_Goal of the exercise:_ Starting with the first line and ending with the line that holds "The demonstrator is", repeat the material exactly.
-- Source data follows --
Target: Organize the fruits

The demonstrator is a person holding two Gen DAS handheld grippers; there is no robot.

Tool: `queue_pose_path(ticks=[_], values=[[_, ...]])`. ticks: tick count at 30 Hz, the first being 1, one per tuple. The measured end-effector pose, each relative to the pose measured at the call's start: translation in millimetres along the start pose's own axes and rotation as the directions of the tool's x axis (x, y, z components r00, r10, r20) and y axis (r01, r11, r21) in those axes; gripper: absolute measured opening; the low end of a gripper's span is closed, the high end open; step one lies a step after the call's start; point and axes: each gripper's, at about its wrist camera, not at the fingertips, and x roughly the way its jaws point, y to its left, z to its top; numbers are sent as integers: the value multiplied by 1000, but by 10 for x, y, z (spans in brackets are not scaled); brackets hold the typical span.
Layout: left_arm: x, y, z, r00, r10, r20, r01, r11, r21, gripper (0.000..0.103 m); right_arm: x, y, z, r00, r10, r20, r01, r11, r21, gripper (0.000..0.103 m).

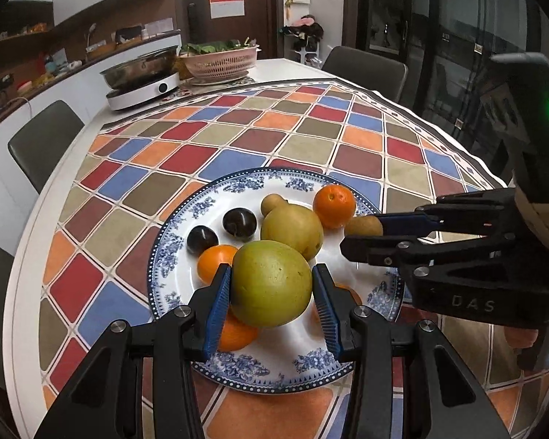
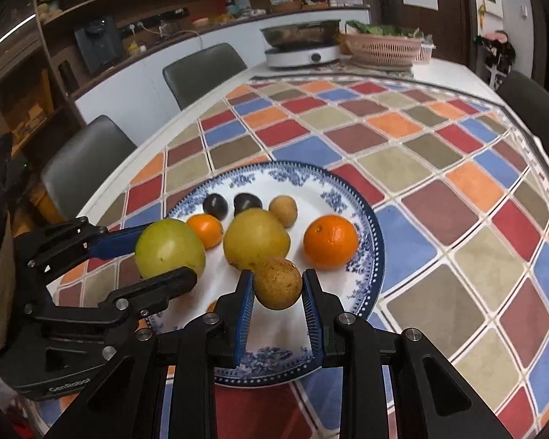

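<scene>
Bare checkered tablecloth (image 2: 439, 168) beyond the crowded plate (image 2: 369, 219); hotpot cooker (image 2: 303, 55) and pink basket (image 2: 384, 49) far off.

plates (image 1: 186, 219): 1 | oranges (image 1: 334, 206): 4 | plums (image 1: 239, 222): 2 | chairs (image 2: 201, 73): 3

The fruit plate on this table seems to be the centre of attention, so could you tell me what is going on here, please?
A person is sorting fruit with a handheld gripper in each hand. The left gripper is closed on a large green-yellow fruit over the blue-and-white plate. The right gripper grips a small brown fruit above the same plate. Lying on the plate are a yellow pear-like fruit, an orange, two dark plums and more.
</scene>
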Motion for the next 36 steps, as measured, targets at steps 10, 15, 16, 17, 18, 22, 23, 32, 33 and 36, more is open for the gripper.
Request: queue_pose_path(ticks=[10,15,16,17,18,22,23,32,33,36], values=[[-41,-44,85,999,22,27,-22,1000,7,49,44,-135,-17,1000,-12,8,12,998,54,45],[-216,-28,66,996,74,44,-72,997,-37,51,-161,-202,-46,997,-56,49,51,994,102,46],[-279,-43,57,995,85,54,-83,996,-43,52,-223,-193,-57,996,-70,60,63,993,102,46],[-329,-52,50,994,90,61,-87,995,-48,55,-291,-171,-71,994,-86,72,79,992,96,46],[-391,-64,43,992,105,67,-101,993,-57,57,-351,-144,-80,992,-95,85,87,992,89,46],[-655,-104,-4,985,141,99,-131,986,-101,65,-630,-67,-129,984,-118,131,107,990,90,54],[-713,-117,-13,983,148,107,-137,984,-111,69,-680,-62,-140,982,-124,141,111,989,95,57],[-1253,-338,-264,961,230,152,-203,964,-174,81,-1264,95,-451,964,-193,181,172,977,124,70],[-1300,-362,-300,961,229,154,-201,963,-179,82,-1342,129,-511,960,-206,188,186,975,120,70],[-1437,-426,-417,959,237,156,-205,959,-194,84,-1509,212,-653,953,-222,205,203,973,112,75]])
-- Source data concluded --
_Response box:_
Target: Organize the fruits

The demonstrator is a person holding two Gen DAS handheld grippers; there is no robot.

Nothing more is required for this exercise.